● REQUIREMENT
When a line contains the string "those", it counts once; give the total of such lines in the entries below and nothing else.

● DATASET RECORDS
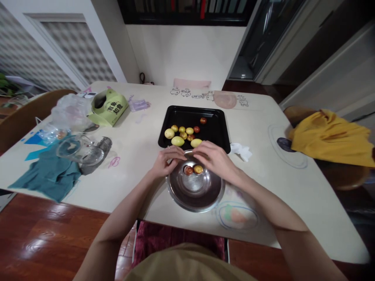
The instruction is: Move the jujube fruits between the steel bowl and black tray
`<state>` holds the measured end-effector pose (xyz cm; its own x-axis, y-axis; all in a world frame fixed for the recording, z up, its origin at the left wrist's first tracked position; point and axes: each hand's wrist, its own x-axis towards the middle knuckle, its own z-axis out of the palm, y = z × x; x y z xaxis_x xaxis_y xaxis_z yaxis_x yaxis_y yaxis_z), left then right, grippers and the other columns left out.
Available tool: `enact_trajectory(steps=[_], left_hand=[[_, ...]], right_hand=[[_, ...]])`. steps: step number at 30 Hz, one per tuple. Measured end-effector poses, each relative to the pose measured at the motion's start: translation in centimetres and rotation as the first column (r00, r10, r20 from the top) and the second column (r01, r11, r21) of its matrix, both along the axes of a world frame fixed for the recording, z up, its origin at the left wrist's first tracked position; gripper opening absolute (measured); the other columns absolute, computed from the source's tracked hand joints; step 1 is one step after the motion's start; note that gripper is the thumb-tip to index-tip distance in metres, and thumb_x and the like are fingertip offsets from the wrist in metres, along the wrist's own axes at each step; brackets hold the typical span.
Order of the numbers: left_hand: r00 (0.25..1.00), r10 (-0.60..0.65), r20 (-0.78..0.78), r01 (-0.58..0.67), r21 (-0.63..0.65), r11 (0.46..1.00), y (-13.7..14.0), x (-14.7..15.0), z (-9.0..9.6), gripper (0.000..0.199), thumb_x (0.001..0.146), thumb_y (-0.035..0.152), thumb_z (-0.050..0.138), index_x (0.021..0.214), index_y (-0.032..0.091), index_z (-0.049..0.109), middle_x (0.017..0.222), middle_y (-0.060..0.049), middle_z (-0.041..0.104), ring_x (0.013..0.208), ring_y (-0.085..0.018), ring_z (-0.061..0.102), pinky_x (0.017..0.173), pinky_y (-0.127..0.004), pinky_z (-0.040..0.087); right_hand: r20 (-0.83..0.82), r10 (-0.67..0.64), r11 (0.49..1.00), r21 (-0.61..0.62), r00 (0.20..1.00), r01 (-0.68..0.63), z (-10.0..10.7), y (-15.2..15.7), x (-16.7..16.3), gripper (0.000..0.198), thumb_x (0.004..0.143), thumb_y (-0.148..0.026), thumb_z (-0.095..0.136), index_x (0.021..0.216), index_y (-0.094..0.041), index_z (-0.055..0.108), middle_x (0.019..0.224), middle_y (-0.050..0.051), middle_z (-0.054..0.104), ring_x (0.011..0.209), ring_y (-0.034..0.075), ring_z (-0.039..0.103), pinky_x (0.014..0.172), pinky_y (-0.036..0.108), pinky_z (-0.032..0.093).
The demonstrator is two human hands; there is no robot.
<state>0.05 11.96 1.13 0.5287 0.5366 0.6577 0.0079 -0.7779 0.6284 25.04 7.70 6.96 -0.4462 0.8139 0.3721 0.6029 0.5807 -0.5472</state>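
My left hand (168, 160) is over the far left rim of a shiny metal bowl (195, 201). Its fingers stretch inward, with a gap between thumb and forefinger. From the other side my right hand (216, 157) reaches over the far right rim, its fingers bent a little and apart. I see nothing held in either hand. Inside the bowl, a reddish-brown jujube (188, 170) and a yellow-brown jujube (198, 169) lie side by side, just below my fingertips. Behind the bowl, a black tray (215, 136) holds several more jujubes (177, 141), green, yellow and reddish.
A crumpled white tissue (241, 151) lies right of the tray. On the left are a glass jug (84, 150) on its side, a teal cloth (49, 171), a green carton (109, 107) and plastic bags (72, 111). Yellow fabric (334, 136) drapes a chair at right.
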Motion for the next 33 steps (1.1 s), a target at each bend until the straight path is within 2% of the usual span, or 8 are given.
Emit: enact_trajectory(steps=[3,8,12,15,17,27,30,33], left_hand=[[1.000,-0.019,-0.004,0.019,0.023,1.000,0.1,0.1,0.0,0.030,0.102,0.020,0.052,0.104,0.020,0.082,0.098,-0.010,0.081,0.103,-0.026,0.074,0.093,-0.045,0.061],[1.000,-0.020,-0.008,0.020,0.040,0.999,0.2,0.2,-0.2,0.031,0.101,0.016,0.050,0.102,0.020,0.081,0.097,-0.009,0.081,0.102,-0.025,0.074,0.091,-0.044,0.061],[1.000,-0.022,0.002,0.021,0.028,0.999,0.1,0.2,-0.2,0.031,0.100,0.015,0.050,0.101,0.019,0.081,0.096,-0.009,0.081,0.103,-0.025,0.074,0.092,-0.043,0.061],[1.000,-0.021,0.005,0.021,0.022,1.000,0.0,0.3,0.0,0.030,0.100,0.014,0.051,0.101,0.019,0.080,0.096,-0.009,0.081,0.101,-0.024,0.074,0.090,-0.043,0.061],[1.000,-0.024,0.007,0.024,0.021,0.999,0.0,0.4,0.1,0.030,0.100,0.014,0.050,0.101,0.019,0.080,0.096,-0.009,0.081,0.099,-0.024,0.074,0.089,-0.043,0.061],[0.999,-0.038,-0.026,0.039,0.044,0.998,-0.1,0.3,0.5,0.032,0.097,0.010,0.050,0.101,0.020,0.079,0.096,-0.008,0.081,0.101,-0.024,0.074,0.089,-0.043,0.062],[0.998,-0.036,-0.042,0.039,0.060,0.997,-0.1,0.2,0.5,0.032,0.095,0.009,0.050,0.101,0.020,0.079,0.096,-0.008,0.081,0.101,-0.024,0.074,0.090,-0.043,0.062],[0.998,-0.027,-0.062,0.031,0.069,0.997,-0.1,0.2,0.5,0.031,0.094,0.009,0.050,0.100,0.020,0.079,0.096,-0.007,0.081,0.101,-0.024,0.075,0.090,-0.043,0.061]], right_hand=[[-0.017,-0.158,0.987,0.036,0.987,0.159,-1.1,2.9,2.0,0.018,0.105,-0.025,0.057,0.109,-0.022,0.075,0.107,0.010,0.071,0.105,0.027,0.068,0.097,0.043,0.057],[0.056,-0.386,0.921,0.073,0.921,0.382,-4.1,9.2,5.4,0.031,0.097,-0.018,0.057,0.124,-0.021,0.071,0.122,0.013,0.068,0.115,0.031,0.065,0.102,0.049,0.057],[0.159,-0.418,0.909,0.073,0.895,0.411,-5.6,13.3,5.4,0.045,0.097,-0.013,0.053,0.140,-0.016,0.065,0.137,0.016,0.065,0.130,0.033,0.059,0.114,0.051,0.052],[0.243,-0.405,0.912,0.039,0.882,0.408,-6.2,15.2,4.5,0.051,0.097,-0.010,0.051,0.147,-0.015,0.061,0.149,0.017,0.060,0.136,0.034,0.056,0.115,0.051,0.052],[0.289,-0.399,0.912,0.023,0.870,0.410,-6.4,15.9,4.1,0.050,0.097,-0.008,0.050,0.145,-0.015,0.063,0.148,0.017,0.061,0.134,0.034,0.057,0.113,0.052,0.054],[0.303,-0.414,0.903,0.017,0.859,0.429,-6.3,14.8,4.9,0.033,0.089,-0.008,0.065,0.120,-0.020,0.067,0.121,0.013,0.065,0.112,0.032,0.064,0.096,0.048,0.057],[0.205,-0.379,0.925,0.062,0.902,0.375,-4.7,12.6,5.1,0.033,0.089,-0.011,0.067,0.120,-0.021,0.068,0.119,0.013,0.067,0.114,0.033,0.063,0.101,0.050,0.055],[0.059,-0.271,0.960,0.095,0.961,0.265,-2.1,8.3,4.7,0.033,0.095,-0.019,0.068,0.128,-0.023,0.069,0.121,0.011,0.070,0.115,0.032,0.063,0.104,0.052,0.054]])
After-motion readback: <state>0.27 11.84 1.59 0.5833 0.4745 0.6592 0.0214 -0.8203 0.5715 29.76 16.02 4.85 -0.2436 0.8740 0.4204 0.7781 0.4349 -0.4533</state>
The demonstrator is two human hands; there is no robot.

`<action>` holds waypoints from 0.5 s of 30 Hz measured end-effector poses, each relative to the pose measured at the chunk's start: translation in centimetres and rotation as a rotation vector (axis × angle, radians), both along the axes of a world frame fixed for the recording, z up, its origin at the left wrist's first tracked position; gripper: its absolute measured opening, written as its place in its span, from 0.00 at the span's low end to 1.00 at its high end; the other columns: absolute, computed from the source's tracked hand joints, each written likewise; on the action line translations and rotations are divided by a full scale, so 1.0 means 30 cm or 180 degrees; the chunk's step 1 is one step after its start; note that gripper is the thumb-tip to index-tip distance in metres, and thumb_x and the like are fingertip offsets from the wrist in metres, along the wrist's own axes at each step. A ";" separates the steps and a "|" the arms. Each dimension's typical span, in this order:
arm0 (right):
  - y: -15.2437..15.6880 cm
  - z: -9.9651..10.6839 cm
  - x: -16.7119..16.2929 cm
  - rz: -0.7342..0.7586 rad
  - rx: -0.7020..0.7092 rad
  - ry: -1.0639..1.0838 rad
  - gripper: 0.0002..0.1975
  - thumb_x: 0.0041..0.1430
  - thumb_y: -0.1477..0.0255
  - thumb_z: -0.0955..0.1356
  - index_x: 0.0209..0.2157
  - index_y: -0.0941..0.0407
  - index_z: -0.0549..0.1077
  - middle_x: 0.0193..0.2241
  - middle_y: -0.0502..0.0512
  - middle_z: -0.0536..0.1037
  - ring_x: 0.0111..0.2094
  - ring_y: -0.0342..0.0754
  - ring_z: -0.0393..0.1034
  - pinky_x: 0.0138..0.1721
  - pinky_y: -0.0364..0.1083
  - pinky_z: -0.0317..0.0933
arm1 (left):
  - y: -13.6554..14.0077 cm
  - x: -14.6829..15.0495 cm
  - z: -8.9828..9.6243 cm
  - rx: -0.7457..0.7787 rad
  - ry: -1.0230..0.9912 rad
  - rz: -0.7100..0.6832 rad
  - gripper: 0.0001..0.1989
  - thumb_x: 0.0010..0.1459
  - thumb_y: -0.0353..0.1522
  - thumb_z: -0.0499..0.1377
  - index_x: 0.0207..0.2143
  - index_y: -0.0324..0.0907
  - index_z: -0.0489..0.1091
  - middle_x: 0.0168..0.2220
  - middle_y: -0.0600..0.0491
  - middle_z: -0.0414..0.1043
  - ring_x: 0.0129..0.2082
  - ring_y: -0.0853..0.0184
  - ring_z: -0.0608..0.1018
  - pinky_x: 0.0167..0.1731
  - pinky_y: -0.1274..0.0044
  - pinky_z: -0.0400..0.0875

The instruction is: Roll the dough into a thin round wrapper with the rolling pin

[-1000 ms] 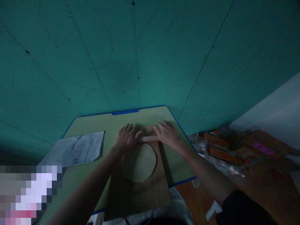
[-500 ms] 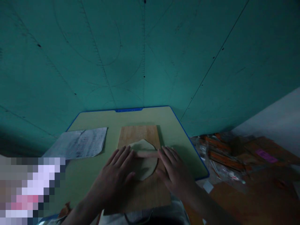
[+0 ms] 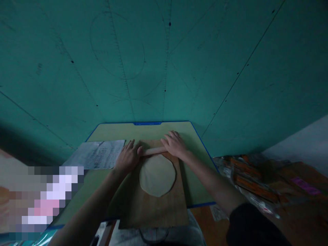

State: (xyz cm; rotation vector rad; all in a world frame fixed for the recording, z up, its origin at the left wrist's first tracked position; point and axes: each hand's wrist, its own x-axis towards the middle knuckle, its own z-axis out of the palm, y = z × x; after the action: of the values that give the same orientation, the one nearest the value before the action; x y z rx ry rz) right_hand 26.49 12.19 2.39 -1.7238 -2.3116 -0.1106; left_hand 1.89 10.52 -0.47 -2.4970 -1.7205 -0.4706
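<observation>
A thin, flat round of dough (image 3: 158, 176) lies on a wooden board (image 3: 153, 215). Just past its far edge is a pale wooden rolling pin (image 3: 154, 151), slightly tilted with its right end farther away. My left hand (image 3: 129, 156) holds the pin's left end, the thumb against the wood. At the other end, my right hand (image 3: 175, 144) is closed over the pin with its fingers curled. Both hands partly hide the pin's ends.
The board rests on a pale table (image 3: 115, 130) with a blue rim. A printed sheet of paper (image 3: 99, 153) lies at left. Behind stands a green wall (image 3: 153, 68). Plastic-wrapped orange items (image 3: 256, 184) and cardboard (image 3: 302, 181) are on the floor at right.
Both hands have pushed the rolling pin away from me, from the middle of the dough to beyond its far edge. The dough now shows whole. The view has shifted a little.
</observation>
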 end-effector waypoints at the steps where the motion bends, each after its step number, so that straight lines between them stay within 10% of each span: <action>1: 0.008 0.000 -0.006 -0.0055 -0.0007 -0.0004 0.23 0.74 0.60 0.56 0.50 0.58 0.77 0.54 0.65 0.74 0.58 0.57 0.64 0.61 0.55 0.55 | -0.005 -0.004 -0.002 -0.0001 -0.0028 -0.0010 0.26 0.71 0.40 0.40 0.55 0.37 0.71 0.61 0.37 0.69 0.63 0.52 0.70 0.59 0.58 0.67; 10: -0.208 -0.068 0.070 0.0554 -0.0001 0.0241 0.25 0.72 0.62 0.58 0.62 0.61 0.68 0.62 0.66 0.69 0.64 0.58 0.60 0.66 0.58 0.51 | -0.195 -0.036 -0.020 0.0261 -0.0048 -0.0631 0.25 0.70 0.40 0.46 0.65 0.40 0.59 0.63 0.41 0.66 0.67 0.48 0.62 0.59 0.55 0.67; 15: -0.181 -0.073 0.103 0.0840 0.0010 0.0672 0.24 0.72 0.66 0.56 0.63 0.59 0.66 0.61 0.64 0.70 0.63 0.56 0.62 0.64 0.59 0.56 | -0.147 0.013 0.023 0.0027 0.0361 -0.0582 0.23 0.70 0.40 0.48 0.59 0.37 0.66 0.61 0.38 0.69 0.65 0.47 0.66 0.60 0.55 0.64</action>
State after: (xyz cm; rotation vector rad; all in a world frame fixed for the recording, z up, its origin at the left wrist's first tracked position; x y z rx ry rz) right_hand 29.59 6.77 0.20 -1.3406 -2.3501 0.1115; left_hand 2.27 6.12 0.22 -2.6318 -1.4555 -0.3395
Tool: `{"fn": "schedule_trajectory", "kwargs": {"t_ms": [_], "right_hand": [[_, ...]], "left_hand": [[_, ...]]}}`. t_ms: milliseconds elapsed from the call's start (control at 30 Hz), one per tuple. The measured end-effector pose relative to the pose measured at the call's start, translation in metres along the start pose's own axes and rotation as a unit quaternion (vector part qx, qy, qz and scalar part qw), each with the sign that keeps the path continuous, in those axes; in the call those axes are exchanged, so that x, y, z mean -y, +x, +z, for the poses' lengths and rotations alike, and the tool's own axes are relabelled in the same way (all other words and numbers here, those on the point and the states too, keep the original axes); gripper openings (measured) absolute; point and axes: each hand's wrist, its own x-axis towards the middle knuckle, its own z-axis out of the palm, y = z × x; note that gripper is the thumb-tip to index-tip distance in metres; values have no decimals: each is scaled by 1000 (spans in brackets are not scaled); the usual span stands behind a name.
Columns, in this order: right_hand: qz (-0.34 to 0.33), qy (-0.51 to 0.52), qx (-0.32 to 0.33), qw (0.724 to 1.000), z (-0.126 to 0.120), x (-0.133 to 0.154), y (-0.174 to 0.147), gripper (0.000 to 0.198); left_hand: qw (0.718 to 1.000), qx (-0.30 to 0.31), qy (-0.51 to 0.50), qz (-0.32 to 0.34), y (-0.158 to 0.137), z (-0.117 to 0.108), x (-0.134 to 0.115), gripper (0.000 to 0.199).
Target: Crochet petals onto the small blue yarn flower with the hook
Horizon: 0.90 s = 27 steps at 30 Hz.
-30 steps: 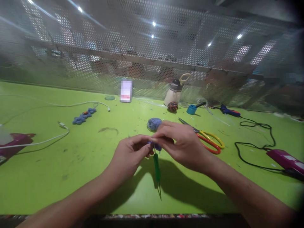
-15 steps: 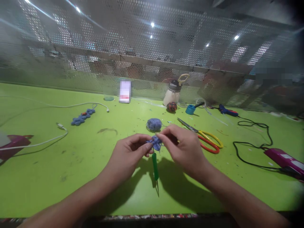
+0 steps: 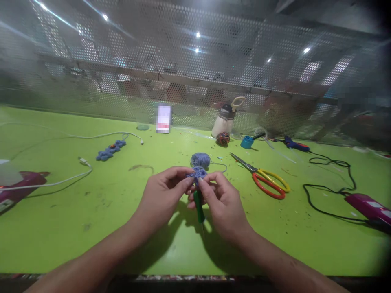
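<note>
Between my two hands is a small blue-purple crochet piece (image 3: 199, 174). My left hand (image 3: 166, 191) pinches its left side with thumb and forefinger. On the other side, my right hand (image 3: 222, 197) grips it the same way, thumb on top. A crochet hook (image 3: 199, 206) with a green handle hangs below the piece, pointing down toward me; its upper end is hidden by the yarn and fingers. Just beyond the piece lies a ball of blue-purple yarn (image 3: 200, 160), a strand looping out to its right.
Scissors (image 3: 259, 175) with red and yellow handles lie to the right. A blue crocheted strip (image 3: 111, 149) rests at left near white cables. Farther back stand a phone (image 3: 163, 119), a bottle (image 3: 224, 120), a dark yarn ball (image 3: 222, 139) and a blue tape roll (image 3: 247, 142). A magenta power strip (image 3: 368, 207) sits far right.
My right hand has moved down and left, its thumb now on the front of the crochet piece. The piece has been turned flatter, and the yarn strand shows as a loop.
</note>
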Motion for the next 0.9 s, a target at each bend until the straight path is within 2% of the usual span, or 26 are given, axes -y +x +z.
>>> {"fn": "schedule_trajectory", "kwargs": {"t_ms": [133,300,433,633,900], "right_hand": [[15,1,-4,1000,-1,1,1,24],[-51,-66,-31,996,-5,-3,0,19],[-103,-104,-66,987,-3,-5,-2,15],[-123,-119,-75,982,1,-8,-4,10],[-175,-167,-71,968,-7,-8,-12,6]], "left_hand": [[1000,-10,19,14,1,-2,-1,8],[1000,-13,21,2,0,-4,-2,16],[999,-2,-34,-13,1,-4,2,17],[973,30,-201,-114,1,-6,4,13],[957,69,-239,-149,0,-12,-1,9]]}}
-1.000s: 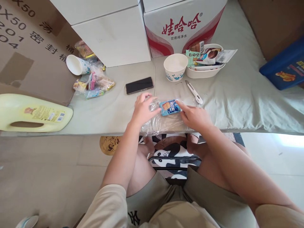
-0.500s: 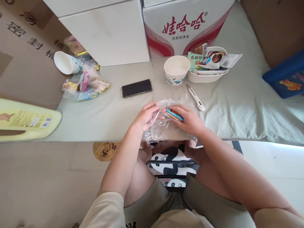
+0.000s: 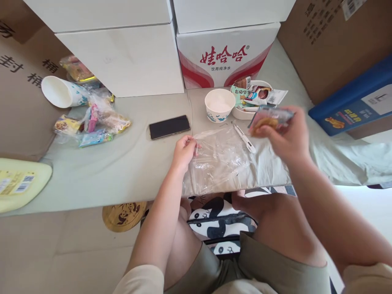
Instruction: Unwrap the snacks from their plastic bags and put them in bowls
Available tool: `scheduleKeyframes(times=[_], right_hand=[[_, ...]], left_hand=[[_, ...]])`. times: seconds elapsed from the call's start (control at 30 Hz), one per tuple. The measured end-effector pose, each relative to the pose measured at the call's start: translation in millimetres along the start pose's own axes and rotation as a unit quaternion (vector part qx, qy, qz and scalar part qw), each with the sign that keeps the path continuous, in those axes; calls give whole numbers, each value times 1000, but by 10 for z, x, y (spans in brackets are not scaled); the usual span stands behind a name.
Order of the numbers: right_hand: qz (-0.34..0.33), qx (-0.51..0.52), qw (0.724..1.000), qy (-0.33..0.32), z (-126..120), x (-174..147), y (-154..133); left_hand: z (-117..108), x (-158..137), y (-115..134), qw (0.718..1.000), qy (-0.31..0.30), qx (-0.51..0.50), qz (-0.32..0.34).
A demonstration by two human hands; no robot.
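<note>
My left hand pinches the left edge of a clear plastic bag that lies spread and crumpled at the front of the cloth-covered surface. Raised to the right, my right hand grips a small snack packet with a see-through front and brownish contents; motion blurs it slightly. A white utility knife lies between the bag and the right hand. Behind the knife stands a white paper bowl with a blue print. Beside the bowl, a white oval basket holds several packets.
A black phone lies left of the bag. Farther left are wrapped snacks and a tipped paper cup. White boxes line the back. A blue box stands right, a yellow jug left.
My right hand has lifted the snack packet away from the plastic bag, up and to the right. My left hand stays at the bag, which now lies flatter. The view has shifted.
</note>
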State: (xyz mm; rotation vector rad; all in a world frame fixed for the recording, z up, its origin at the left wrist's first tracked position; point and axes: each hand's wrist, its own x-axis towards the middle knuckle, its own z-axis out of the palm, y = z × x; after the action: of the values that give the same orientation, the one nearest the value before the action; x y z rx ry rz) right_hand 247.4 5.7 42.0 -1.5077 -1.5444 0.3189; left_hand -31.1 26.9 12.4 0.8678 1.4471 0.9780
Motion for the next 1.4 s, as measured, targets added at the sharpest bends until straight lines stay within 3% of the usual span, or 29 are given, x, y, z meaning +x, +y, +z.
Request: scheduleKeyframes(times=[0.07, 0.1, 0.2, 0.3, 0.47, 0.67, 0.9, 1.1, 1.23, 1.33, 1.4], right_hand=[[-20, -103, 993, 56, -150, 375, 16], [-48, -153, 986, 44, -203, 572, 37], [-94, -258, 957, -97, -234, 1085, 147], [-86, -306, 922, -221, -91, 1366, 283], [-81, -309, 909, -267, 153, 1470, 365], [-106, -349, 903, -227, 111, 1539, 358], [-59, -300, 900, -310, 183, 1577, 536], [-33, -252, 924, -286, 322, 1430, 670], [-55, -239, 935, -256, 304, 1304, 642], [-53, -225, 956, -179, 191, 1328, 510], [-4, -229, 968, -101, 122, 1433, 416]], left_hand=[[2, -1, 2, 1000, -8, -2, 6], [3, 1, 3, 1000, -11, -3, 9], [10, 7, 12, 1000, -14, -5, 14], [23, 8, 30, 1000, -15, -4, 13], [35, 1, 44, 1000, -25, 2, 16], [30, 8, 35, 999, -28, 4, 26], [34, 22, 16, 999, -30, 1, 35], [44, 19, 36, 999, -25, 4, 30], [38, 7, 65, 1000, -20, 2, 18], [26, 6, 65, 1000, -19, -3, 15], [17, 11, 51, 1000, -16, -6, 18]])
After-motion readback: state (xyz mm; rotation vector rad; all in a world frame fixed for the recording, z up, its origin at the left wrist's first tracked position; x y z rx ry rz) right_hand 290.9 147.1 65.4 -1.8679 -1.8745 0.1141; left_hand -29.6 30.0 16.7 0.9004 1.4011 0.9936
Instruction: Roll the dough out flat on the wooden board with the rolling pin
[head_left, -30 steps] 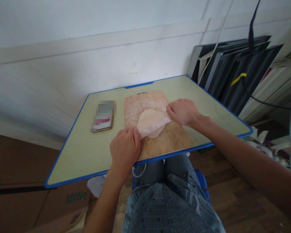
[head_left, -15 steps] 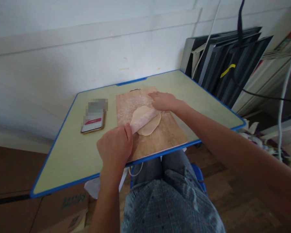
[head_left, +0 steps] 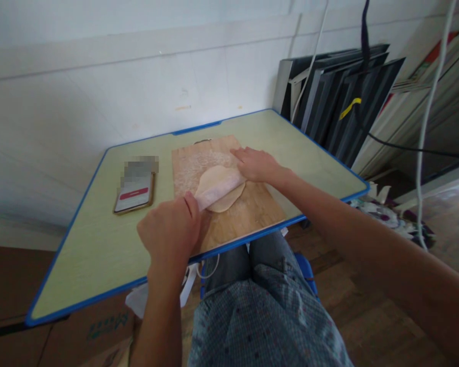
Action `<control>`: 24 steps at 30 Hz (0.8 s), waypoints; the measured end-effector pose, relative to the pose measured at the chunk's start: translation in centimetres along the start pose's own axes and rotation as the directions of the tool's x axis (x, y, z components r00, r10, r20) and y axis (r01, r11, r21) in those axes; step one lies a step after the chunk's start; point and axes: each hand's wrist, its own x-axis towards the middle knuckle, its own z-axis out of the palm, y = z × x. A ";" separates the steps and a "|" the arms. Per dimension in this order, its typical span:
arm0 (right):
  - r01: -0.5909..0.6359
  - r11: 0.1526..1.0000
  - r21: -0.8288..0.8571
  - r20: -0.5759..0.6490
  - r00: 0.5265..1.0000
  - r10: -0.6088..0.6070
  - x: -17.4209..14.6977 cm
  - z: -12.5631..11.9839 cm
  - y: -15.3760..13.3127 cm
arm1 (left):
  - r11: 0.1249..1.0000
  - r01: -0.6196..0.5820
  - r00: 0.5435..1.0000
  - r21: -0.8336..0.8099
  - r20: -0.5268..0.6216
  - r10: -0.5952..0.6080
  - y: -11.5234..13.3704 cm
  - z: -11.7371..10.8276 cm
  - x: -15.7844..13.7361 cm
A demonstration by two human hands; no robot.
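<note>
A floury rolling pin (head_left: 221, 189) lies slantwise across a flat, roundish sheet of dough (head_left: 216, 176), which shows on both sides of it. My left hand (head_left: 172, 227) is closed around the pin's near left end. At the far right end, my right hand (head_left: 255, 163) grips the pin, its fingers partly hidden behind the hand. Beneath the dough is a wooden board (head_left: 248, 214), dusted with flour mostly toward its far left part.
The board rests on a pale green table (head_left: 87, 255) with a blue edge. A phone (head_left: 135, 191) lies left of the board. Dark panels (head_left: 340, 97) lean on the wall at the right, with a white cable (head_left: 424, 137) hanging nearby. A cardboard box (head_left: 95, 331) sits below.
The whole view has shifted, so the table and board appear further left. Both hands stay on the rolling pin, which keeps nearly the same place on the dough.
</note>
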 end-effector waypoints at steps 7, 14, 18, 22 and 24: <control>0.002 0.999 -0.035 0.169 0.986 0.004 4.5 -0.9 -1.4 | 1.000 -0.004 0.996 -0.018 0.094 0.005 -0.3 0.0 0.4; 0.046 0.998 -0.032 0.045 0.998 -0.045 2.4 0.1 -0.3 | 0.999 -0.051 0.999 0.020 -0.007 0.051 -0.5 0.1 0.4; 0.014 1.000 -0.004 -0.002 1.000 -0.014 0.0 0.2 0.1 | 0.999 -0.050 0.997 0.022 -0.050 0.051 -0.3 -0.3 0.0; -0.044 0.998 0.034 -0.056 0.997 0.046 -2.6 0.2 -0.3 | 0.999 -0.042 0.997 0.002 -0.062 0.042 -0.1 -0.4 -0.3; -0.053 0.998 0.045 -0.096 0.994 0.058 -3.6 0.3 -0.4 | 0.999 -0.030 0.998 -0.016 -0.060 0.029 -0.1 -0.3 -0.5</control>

● EXERCISE RESULT
3